One way to do this is, obviously, to practise both the piece in question and other pieces making similar demands. A group of people who know each other will develop more and more sensitivity for this process. Reducing the risk of the first initiative being overheard is possible through agreeing beforehand that it should be reasonably clear, a bit marked and not "stealing" or "clandestine".

What has been described above is a free situation with no special instructions of how to make the transition. Compositional manipulations, however, must be possible to a high degree. They could consist in simply stating "fast" or "slow" at different ones.

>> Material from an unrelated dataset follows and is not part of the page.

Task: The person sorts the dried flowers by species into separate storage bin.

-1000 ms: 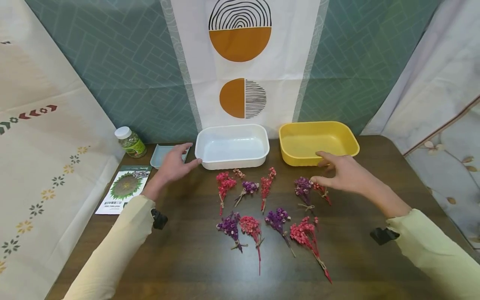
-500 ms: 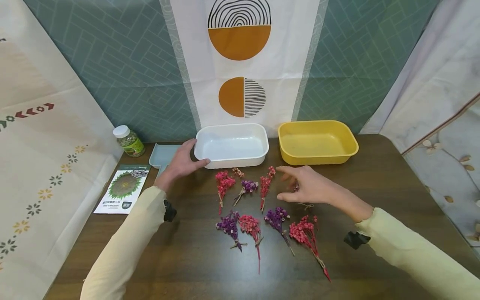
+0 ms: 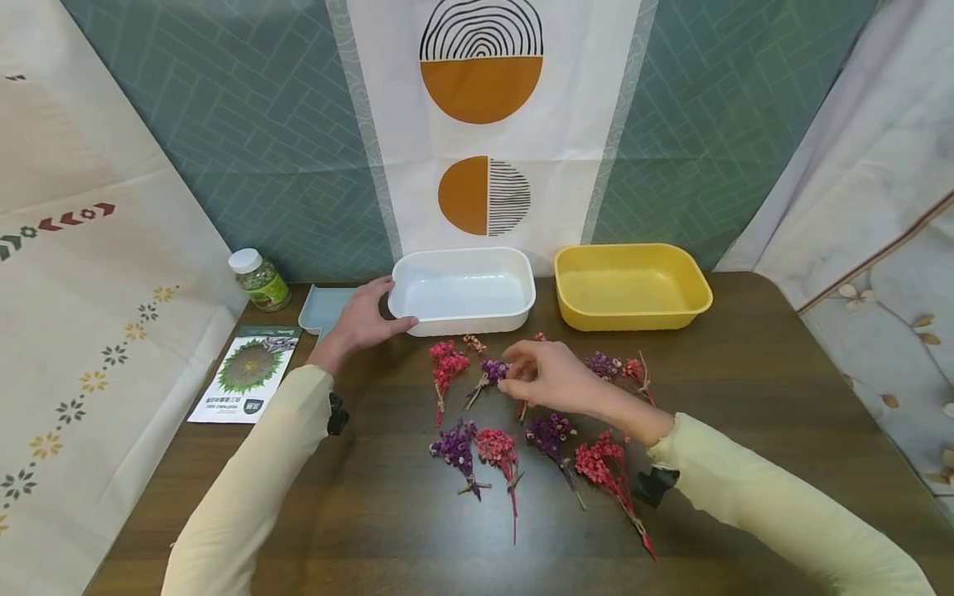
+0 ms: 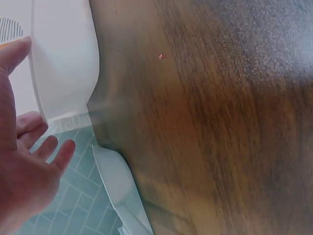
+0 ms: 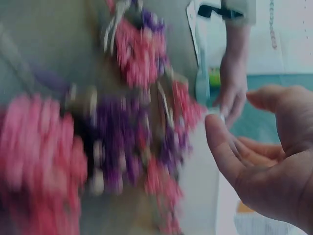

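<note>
There are four purple flower bunches (image 3: 455,447) and five pink-red flower bunches (image 3: 448,364), one of these mostly hidden; a small pale sprig (image 3: 474,343) may or may not be separate. I count one white basin (image 3: 469,324), one yellow basin (image 3: 633,321), one blue tray (image 3: 324,309), one jar (image 3: 261,283), one packet (image 3: 249,372) and two hands (image 3: 363,318).

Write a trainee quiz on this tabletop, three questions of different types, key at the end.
1. True or false: in the head view, the yellow tub stands to the right of the white tub.
2. Which is nearest the left hand? A) jar B) white tub C) yellow tub
3. Which hand is above the flower bunches, and is it holding one?

Key: 1. True. 2. B. 3. The right hand; no bunch shows in its grasp.
</note>
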Available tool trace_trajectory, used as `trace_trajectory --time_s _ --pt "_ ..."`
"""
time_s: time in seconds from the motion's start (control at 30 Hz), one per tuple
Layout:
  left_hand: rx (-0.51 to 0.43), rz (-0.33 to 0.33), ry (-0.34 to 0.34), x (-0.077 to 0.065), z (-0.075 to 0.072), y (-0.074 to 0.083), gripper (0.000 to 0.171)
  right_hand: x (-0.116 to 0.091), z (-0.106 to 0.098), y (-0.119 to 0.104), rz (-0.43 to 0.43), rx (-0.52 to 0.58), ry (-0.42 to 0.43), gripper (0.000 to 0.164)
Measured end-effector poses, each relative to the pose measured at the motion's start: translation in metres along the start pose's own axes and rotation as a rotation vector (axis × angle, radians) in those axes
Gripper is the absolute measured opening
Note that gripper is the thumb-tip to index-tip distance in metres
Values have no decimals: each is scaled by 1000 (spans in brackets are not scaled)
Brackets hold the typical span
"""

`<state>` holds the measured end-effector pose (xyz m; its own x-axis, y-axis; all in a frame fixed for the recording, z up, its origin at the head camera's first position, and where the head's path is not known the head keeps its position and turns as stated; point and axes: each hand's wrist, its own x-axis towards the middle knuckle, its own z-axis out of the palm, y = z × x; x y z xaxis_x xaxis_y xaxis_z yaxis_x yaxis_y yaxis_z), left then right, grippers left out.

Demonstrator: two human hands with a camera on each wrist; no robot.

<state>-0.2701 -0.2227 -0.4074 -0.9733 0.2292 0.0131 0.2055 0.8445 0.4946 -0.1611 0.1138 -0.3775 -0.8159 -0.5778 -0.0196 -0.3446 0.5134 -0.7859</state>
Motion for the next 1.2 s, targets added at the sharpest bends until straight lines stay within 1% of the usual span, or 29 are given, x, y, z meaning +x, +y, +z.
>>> trace_trajectory --time_s 0.1,0.17,0.23,0.3,0.37,0.47,0.7,0.97,1.2 --pt "5 -5 -3 1 0 -1 89 7 18 -8 57 126 -2 46" --pt "7 -11 -7 2 1 -1 89 11 30 -13 89 176 4 46" --pt "9 -15 -12 2 1 0 90 16 41 -17 102 197 18 48" --pt "8 -19 -15 2 1 1 90 20 50 -20 109 192 45 51" --pt "8 -21 -15 2 1 2 90 24 57 -22 110 179 76 54" --pt "7 -22 -15 1 1 4 90 31 65 -24 114 130 109 58" --pt "7 -18 -10 0 -1 5 88 47 79 -29 154 -18 157 68" --pt "13 -22 -10 -1 -3 5 88 65 94 -34 251 -137 137 84" --pt "4 -29 -10 -2 -3 6 88 78 105 -33 289 -224 136 84"
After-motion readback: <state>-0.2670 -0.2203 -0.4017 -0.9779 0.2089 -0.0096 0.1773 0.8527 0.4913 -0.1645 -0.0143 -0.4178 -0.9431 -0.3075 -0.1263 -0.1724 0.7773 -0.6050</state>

Keeping in mind the substantial changes of the "psychological climate" from start to end of the transition as we reviewed them above on a time axis, it becomes apparent how players are sensible to the context and how this could have a clear impact. Many more rules are possible, both such ones which basically retain the free situation, ond ones which impose more formalizing rules. Please take a moment to imagine some possibilities yourself…

Thinking further, one can imagine compositional alternatives to the picnic principle, especially if sudden shifts are required. Please see my article "Sharpening the Process. On musical composition - interaction, communication, methods" (2003), which provides more examples and further perspective.